從A班學生他們的接受程度來看,估計報酬應該是全班平分吧。或者沒有加入A班小組、負擔更重的6個人可能約好會獲得更多報酬。也是因為處在A班這個安全的位置,所以才比較容易採取這樣的作戰。

「先接受每個人意見,構成臨時的小組看看吧。發生問題的話立即解散就行了。」

「說的也是。我也贊同這個意見。就算在這裡互相試探也得不出結果,只會浪費寶貴的時間。A班的學生們已經解決了小組問題,正在邁向下一個階段。」

看來是覺得光靠彼此之間爭論的話事情無法向前推進。

可能其他學生也打算先交給班級帶頭人們進行判斷,大家基本上都沒什麼意見。

「這邊也沒人反對。」

金田也順利接受了。分組任務自然而然地進行著。

不過,雖然目睹這情況的學生們沒提什麼意見,但都露出了一副驚訝的表情。因為大家都知道,D班原來的帶頭人不是金田,而是龍園。但這個疑似D班帶頭人的龍園卻沒有參與大家的討論,不僅如此,他還跟所有人都拉開了距離,甚至都沒有關注我們這邊。

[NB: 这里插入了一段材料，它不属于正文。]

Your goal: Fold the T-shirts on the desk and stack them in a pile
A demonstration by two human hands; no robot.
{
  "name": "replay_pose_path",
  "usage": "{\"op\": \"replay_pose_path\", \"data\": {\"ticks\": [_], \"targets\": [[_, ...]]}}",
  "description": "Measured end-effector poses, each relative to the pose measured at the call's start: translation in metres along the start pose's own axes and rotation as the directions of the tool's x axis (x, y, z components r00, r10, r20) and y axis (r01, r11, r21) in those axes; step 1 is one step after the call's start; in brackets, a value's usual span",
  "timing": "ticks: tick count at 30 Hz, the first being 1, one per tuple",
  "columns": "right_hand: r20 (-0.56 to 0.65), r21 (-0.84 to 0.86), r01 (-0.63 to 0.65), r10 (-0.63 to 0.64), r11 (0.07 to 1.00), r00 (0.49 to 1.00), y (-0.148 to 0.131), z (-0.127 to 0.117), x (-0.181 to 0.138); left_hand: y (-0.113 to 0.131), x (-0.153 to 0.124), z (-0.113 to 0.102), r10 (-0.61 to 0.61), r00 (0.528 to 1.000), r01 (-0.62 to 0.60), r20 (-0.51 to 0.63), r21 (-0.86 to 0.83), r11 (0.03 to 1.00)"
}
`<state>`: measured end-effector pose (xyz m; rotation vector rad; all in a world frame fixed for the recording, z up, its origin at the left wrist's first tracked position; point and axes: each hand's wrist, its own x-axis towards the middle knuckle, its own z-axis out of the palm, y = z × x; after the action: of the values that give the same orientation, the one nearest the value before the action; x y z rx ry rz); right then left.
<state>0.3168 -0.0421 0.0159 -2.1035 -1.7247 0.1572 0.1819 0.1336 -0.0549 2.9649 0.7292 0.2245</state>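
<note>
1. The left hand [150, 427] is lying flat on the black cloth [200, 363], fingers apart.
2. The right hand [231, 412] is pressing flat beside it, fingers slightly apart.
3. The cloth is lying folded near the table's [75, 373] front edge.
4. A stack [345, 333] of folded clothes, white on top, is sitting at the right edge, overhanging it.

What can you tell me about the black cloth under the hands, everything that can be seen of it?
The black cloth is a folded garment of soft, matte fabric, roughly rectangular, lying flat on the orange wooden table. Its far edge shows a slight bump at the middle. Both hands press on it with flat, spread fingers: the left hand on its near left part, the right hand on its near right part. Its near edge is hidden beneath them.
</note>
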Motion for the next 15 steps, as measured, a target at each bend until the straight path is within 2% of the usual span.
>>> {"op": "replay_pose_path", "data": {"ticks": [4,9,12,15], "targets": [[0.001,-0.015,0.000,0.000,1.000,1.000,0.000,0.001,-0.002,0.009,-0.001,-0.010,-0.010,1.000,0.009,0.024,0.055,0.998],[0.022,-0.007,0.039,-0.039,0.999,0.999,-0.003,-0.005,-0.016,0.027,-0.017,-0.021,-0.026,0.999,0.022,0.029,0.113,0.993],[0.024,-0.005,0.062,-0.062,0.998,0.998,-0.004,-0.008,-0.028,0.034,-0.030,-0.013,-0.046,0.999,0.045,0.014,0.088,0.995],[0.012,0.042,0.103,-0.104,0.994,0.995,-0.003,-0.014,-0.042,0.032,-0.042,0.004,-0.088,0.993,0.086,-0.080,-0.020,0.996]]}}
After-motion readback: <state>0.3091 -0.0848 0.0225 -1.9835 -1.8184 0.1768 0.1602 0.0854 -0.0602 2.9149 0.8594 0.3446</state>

第三學期已經開始了,大家都知道龍園退出了第一線。當然,在不知內情的學生當中,也有很多在懷疑事情的真實性。

「姑且問一下,這算是龍園的指示嗎?」

就連平田跟神崎都不太想去詢問這一點,但柴田卻單刀直入地提了出來。金田一度取下眼鏡,吹去了鏡片上的灰塵。

「不,這是我個人的想法。跟他的意向沒有關係。假設就算在背後有聯繫,但現在在這裡談論這件事情的是我自己。

有什麼問題嗎?」

看到金田的表情稍微變得嚴峻起來,柴田靠過去道了歉。

「我只是想確認一下啦。讓你不開心了的話我道歉。」

「不了。這不重要,我們還是繼續推進分組任務吧。關於分組的問題,搞不好可能會用去很多時間。我們可能沒空閒聊或者繞遠路了。」

確實,分組是一道難題。並且各個組員在為了小組而展開行動的同時,還得圓滑行事防止自己被退學,以及讓班裡能夠獲得報酬。聽起來很簡單,但實際做起來是很困難的。而且這場戰鬥,也就是小組劃分的目的,與其是為了把有力的幫手拉進來,倒更像是為了避免抽到鬼牌。該如何把拖後腿的學生推給其他組,這會成為大家關注的焦點吧。

為了推進分組任務的進行,C班的平田、B班的神崎和D班的金田各自成為了三個15人小組的第一人。看來剩下的人數少的小組要先放著不管了。

大家開始從班裡選出認為合適的11個人。

當即舉手的幾個學生來到了平田身邊。如果是自己的小組占主導地位的話,不僅能避免被拉去陪葬,而且也熟悉彼此的性格。還能最大限度地防止其他班級的介入。於是他們理所當然一般聚集了起來。B班也是類似的情況。看來達到規定人數所用的時間比預想的要少。接著,剩下來的D班也緩緩地聚成小組。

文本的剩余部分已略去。